Rising from the bed, Nora tiptoed downstairs, past the door of Joseph Maguire’s darkened room. He was still in hospital, and would remain there for another few days. He had awakened from forced slumber a changed creature, not himself even to himself, but submerged in a sea of strangeness, speaking in a language no human could understand. Cormac hadn’t yet faced the prospect of what would happen when his father was ready to come home.

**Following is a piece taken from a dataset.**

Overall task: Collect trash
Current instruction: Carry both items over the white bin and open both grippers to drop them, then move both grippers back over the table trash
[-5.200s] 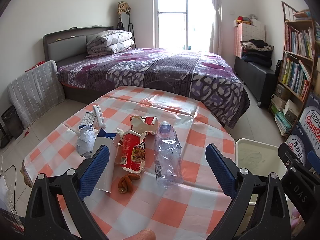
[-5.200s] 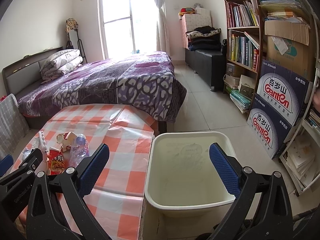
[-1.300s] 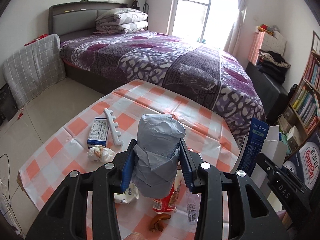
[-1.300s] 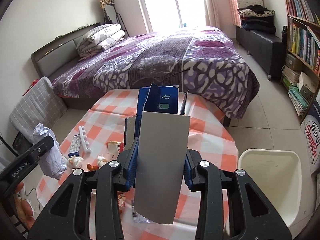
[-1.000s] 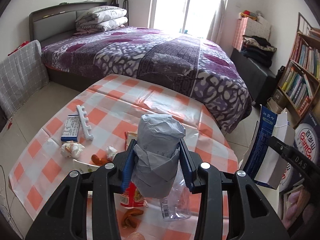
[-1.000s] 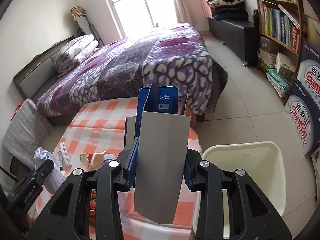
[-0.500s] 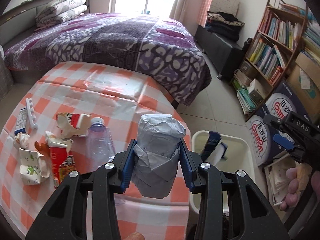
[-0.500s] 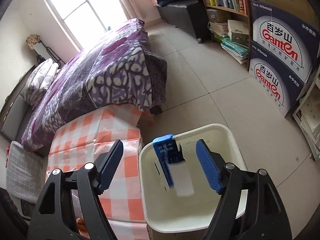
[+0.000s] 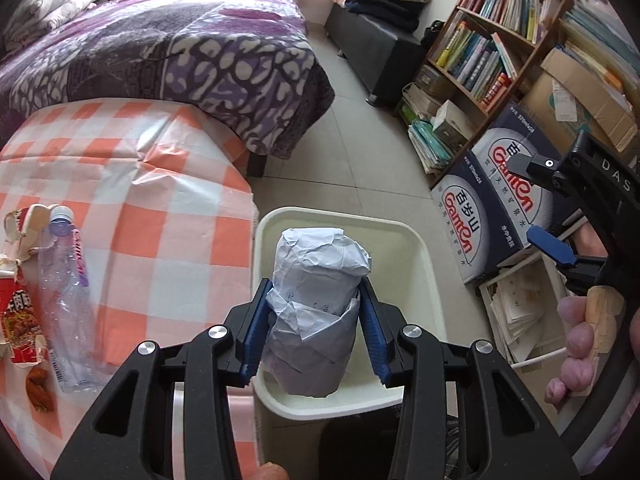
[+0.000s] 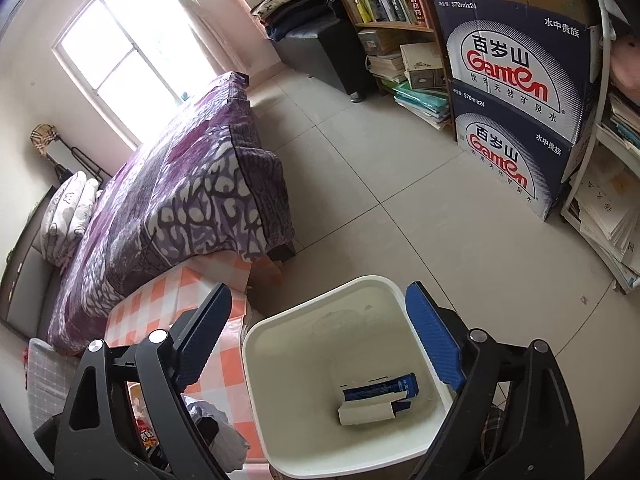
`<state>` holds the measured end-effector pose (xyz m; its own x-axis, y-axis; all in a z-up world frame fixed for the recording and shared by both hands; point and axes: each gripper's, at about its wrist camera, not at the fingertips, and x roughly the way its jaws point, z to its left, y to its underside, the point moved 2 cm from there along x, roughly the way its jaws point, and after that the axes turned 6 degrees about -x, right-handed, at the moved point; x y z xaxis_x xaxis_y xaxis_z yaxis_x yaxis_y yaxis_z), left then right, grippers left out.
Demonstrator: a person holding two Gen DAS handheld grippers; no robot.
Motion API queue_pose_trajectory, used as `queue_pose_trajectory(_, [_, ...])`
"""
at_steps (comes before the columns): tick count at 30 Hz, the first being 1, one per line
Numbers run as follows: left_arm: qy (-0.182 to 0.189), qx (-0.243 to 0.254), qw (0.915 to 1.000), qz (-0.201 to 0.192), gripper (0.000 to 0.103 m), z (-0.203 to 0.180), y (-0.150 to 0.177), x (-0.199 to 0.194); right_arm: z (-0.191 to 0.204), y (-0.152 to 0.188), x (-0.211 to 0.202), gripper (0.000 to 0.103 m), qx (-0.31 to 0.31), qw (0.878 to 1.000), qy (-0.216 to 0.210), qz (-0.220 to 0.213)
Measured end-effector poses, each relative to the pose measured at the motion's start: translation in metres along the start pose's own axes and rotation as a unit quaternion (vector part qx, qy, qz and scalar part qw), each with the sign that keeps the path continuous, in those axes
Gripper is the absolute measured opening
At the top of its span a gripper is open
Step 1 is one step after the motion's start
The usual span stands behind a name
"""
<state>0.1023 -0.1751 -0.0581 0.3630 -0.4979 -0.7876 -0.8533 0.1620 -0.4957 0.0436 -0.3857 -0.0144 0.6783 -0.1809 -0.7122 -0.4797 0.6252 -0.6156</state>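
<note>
My left gripper is shut on a crumpled grey paper wad and holds it upright over the near edge of the white trash bin. My right gripper is open and empty above the same bin. A blue and white carton lies flat on the bin's bottom. On the checked table lie a clear plastic bottle, a red snack cup and torn wrappers. The right gripper also shows at the right edge of the left wrist view.
A purple-covered bed stands behind the table. A bookshelf and stacked blue water cartons line the right wall. Piles of books lie on the tiled floor by the shelf.
The carton has dropped from my open right gripper and now lies flat in the bin. My left gripper has carried the paper wad rightwards from over the table to over the bin.
</note>
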Motion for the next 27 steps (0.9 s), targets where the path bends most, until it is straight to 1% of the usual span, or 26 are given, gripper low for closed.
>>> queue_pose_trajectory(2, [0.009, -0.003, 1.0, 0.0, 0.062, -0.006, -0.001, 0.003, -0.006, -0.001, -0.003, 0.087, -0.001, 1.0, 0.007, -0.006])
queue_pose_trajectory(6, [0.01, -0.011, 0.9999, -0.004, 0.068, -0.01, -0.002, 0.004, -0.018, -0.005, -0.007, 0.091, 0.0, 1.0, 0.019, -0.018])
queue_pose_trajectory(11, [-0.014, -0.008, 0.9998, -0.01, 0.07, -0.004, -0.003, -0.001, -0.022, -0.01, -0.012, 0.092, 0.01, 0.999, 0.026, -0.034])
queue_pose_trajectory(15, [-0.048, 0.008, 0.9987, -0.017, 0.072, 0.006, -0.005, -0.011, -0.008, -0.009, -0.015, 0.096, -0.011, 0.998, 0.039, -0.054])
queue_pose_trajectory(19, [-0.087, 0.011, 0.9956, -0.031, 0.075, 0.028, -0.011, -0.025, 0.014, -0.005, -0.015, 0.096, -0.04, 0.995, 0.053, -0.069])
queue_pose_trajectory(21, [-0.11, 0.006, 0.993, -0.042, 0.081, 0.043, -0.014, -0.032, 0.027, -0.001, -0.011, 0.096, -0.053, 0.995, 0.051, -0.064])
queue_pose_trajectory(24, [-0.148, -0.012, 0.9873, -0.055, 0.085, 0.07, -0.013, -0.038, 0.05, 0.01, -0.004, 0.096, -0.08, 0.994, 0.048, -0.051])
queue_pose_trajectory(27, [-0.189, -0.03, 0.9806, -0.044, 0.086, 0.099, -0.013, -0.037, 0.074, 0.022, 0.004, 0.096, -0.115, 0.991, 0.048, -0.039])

As she passed through the hallway, Nora perused a series of silver prints that hung on the wall. Photographs of seals—portraits, really—taken by Cormac’s great-aunt Julia. Perhaps it was the combination of the gray dawn and the waning moonlight, but each image took on
the aspect of a ghostly negative: the seals’ eyes glowed white, their formerly white whiskers now looked dark against pale muzzles. She had often wondered what it was that triggered Tríona’s fascination with these creatures. Was it the wordless, soulful eyes—the soft, motherly bodies? Or perhaps the amazing way they could move and hold their breath underwater? Nora herself had always judged seals a little too strange and ungainly, but Tríona had been extraordinarily drawn to them. Evidently the connection had been passed down to Elizabeth.

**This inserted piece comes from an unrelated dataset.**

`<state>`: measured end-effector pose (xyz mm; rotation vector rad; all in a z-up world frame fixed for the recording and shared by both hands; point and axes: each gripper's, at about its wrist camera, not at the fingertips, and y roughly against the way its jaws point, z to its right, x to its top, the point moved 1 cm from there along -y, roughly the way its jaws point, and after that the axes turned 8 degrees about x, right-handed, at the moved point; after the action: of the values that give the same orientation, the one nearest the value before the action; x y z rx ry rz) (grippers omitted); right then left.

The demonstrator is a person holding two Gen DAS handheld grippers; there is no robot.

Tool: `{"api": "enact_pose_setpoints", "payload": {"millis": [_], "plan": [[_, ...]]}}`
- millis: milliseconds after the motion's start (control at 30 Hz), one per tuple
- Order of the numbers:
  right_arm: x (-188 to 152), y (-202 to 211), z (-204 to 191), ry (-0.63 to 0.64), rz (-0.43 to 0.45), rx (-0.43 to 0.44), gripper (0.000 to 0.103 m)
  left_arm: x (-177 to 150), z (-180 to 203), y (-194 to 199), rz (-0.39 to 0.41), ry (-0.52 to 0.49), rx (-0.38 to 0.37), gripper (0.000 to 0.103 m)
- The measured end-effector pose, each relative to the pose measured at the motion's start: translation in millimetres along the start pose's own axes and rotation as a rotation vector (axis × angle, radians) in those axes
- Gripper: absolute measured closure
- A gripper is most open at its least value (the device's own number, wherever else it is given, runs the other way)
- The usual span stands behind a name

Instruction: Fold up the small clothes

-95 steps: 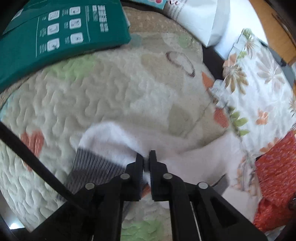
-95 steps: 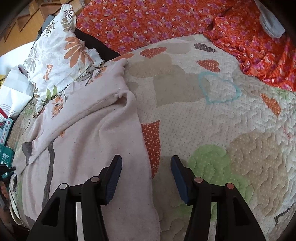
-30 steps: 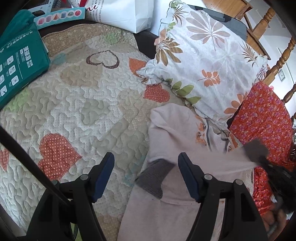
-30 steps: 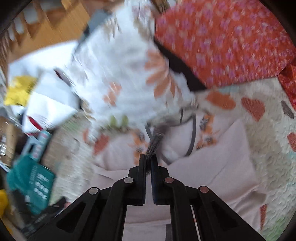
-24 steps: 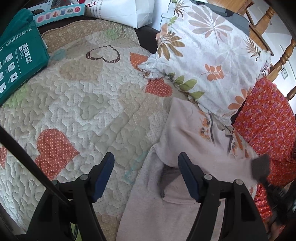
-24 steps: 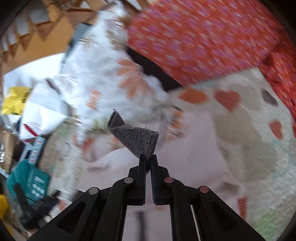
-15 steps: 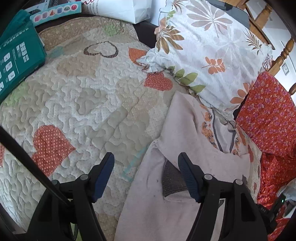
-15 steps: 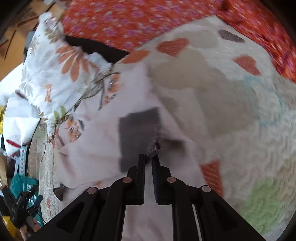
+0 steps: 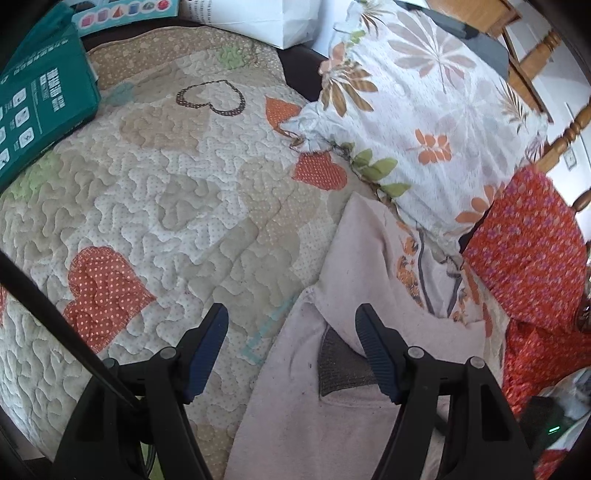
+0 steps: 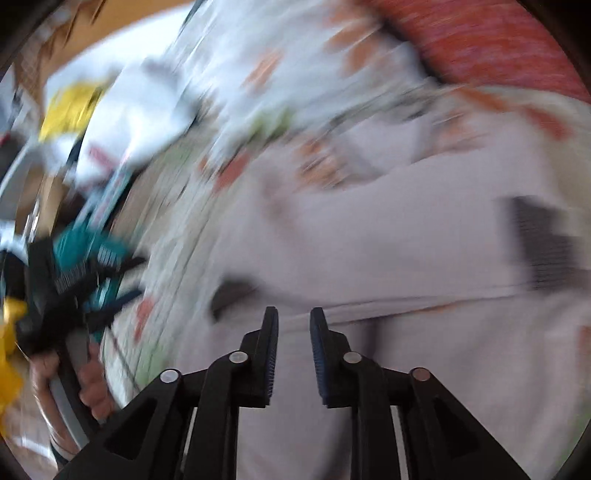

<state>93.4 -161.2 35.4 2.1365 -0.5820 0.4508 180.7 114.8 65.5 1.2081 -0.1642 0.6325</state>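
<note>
A pale pink garment (image 9: 343, 413) with grey ribbed cuffs lies on the quilted bed. One sleeve is folded across its body, and its grey cuff (image 9: 341, 365) rests on the pink cloth. My left gripper (image 9: 291, 332) is open and empty, just above the garment's left edge. The right wrist view is motion-blurred. My right gripper (image 10: 293, 325) is partly open and empty above the same garment (image 10: 369, 258). The folded cuff (image 10: 543, 247) shows at the right, and a second grey cuff (image 10: 229, 295) at the left.
A floral pillow (image 9: 424, 122) lies beyond the garment. Orange flowered cloth (image 9: 532, 258) lies at the right. A green box (image 9: 40, 110) and a white bag (image 9: 258, 18) sit at the quilt's far left. The quilt (image 9: 166, 206) spreads left of the garment.
My right gripper carried the sleeve cuff across the garment, let it go and opened. It now swings left over the garment. The left gripper has stayed open and nearly still.
</note>
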Motion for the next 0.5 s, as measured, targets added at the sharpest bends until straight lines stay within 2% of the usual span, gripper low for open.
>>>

Nora leaned forward to read the lightly penciled caption beneath the last portrait:
A still dawn at Port na Rón—July 1947.
More than sixty years ago. The last and most haunting of the pictures showed an animal with a star-shaped mark around its one good eye.
Seized with a sudden desire to greet the dawn at Port na Rón, Nora threw on her jacket and shoes and slipped out of the house. As she pulled the door closed, the latch fell into place with a loud click. She stood still for several seconds, making sure Cormac had not been disturbed.

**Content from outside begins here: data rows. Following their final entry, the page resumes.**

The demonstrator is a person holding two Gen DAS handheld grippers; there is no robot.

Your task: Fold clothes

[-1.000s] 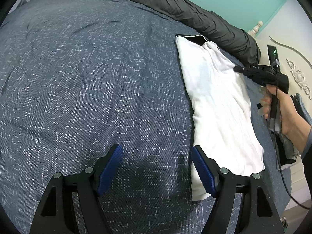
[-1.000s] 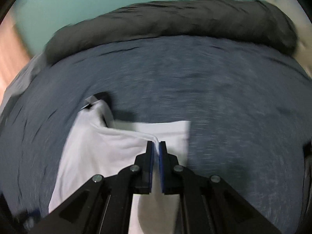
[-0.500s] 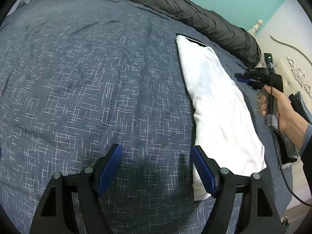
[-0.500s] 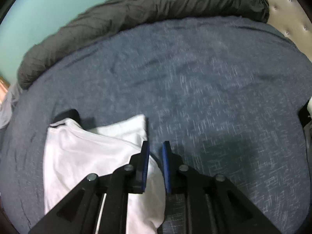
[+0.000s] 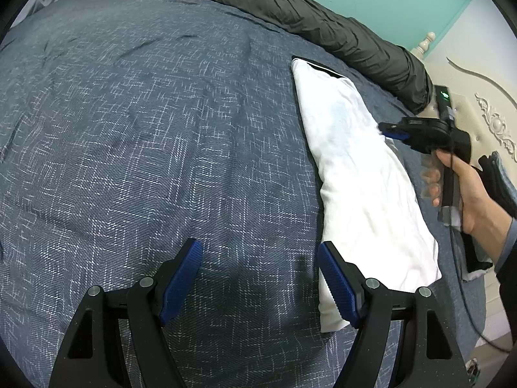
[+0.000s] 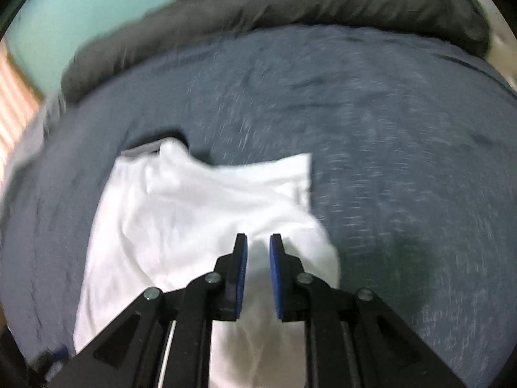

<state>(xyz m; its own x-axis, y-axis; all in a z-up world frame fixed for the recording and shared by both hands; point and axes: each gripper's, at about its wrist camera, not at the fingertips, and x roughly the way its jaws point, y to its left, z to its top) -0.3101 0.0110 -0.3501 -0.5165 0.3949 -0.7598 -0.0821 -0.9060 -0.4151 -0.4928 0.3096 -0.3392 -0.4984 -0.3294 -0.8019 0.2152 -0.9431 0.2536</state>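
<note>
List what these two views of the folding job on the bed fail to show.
- white garment: left wrist view, near corner hidden behind a left gripper finger; what garment it is, cannot tell.
- right gripper: right wrist view is motion-blurred; whether cloth is pinched, unclear.
- dark items beside the bed: cut off by the fisheye edge.

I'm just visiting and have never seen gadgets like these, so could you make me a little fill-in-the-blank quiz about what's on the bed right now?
1. The folded garment lying on the bed is ____ in colour.
2. The bedcover under it is patterned dark ____.
3. The left gripper has nothing between its fingers; its jaws stand ____.
4. The rolled dark grey blanket lies along the ____ wall.

Missing words: white; blue; open; green
</note>
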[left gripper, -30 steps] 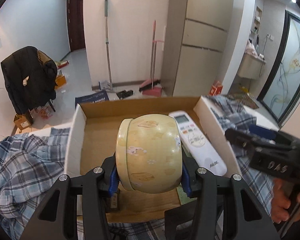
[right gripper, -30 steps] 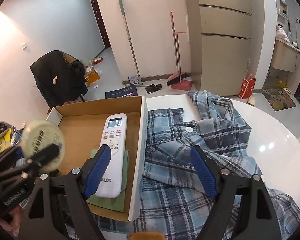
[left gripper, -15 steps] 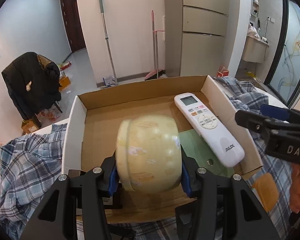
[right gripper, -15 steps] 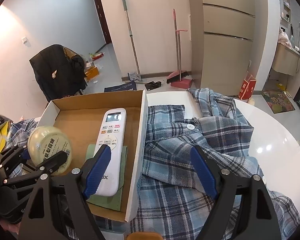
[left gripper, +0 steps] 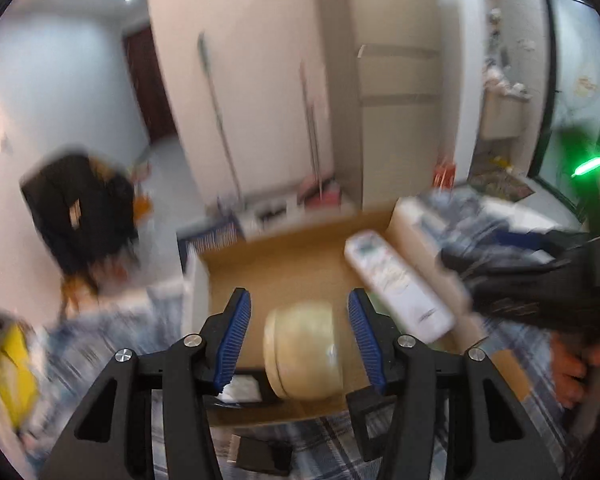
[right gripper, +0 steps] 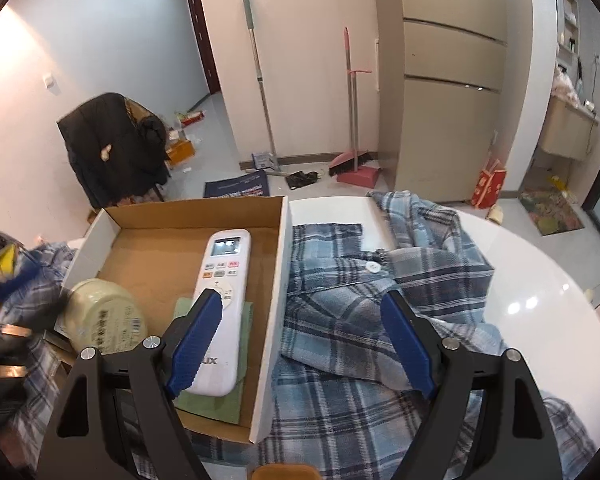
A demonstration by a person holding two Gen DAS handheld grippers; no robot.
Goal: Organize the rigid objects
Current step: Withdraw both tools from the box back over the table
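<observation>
My left gripper [left gripper: 296, 332] stands spread around the cream jar [left gripper: 302, 354] — jar resting on its side in the cardboard box [right gripper: 140, 220], beside the remote [right gripper: 220, 312]. Right gripper [right gripper: 300, 340] spread, empty — parked over the box wall and shirt.

In the box [right gripper: 100, 220], bare floor lies open behind the jar [right gripper: 104, 314] and left of the remote [right gripper: 220, 316]. The remote fills the right side; the jar blocks the near-left corner. Right of the box, a shirt [right gripper: 360, 320] covers the table [right gripper: 540, 280].
</observation>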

The sun was not quite up as she made her way over the headland. A thick mist drifted over the harbor ahead, and through it she caught occasional glimpses of the sea, as calm and glassy as it must have been that morning in 1947, with only a few ripples stirring against the pebbled beach. She stood at the top of the ridge, drinking in the fishy scent, while out in the harbor, a sleek form twisted up from the water and landed with a splash, the sign of a creature reveling in its own strength and speed, the sheer joy of sensation.
Nora climbed down to the beach and kept walking, not stopping to remove shoes or clothes, but striding straight out into waves until she was up to her hips, and within ten yards of the seal. It swam closer, only an arm’s length now, its whiskered face raised out of the water. She could see how the features on one side of its face were scarred from some ancient injury. The same face as in the portrait, she was sure of it. How could that be? She reached out a hand to touch its fur, and the creature allowed her. It felt sleek, warm beneath the wetness. She remembered the words of the charm:
A part of thee on ocean-whales,
A part of thee on meadow-beasts,
A part of thee on fenny swamps,
A part of thee on cotton-grass moors,
A part of thee on the great surging sea—
She herself has best means to carry
The great surging sea.
The seal regarded her for a few seconds with an air of infinite compassion, before opening its mouth to offer a single rounded vowel of a bark. Was it a greeting or a valediction? As if in answer, the animal twisted away with a flourish of its tail, and sank once more into the sea. Nora took a deep breath, and plunged straight down. She felt compelled to follow. What was it Tríona had seen that day she had been rescued from drowning?